Proper deep front diffuser with an undertray is also a given as the standard aero gives front end lift at speed. I think modern aero theory would lead you to rework the front bumper totally.

Certainly the chassis is floppy so a cage helps. Obviously strut braces too but I'm not sure how effective all these "ultra racing" style chassis bracing bars are really, I'd be interested to see some fea.

Front diff seems popular in the seriously prepped cars but I think the torsen style diff will spin away power if you lift a front wheel, so a plate diff is probably better. I suspect this will make it less pleasant to drive but faster overall.

I think the front suspension kinematics aren't too bad, I saw some plots a while back from memory bump steer isn't as bad as many BUT there's not much camber gain so unless you run stiff roll rates you will get unhelpful front camber angles. 

The front pickup points for the top arms are slightly different on the Nismo circuit link set (which I guess Group N cars would have used) and the lower arms are longer I think, which gives a little more camber and a wider track on the front and more grip in theory (weight transfer being a function of track width, meaning the rear end sees more of the weight transfer). 

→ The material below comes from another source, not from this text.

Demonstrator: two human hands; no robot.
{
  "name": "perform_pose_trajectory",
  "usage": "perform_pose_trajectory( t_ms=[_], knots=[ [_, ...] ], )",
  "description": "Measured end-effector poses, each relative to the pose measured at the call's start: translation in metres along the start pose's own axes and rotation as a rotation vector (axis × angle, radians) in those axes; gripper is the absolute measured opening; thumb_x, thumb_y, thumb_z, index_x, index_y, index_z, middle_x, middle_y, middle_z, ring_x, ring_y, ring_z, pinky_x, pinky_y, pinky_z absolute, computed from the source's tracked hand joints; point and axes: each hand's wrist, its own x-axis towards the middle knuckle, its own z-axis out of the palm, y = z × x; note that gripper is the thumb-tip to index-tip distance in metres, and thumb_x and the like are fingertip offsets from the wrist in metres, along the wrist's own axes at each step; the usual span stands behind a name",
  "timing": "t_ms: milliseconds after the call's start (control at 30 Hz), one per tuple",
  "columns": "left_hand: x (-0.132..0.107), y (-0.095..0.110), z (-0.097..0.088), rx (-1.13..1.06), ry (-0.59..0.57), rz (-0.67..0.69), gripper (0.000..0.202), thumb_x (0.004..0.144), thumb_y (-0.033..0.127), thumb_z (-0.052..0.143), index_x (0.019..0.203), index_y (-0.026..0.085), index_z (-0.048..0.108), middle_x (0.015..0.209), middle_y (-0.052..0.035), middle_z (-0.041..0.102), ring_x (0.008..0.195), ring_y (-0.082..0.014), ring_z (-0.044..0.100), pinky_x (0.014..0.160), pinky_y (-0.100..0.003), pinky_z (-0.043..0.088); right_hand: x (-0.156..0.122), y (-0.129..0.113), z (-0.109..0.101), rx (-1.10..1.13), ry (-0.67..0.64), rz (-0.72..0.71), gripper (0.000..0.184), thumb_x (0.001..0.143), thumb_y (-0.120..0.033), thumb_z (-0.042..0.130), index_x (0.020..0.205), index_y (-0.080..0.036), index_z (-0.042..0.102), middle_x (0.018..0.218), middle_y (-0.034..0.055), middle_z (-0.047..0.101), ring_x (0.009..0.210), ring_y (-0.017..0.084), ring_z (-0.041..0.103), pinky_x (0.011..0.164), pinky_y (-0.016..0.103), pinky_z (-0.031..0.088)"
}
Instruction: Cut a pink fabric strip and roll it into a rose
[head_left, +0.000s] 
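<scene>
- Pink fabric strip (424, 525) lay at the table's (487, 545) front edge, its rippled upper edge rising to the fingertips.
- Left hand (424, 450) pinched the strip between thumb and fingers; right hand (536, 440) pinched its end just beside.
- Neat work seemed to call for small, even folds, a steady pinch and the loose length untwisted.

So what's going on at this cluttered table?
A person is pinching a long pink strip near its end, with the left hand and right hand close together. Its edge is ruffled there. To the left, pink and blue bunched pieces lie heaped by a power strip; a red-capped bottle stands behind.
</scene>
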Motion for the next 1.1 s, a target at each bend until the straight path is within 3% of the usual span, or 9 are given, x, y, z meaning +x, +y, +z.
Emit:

The offset angle of the top arms means that adding caster either wears out or binds the top arm bushes (basically the top arms want to twist about their long axis - which is why cheap adjustable top arm bearings wear out and self loosen and break) so the nismo top arm bracket offsets are probably helping mitigate this also. This is even a weak point on the stock geo so the later design top arms are clearly to address this.

Group A cars did move all the pickup points around (within 20mm) and ran a tougher pivoting rose joint top arm and lower arms similar to the ikeya formula ones.


----------



## git-r (Nov 15, 2005)

Alexj - thanks for posting that really interesting read

Sub boy - in answer to your question... Quite simply - the driver! 

Why do you think they don't handle as well as modern cars? 

I've only ever driven modified cars so can't really comment but the usual comments I get on track are very positive about the way my 32 handles. Instructors have also commented how nicely balanced the car is. My car has a lot of mods but still full weight.. 

I'd love to drive a standard car though


----------



## Cris (Sep 17, 2007)

Assuming that we are talking about the R32.

I think that the development of the cars over time shows thinking in the development.

Chassis strength/stiffness - torsional rigidity of the R32 isn't great in particular. The R33 and R34 have much stiffer structures. Pretty much any modern car follows the same path.

Mass centralisation - the car has weight hanging outside the wheelbase. The half of the engine is beyond the front axle line and the fuel tank is behind the rear axle. OK the engine remains unchanged but the R33 has the fuel tank within the wheelbase.

Weight distribution - the later cars take from the front and put it at the back. I have the figures for my car posted up in my thread but from memory the car has something like a 60:40 front heavy balance.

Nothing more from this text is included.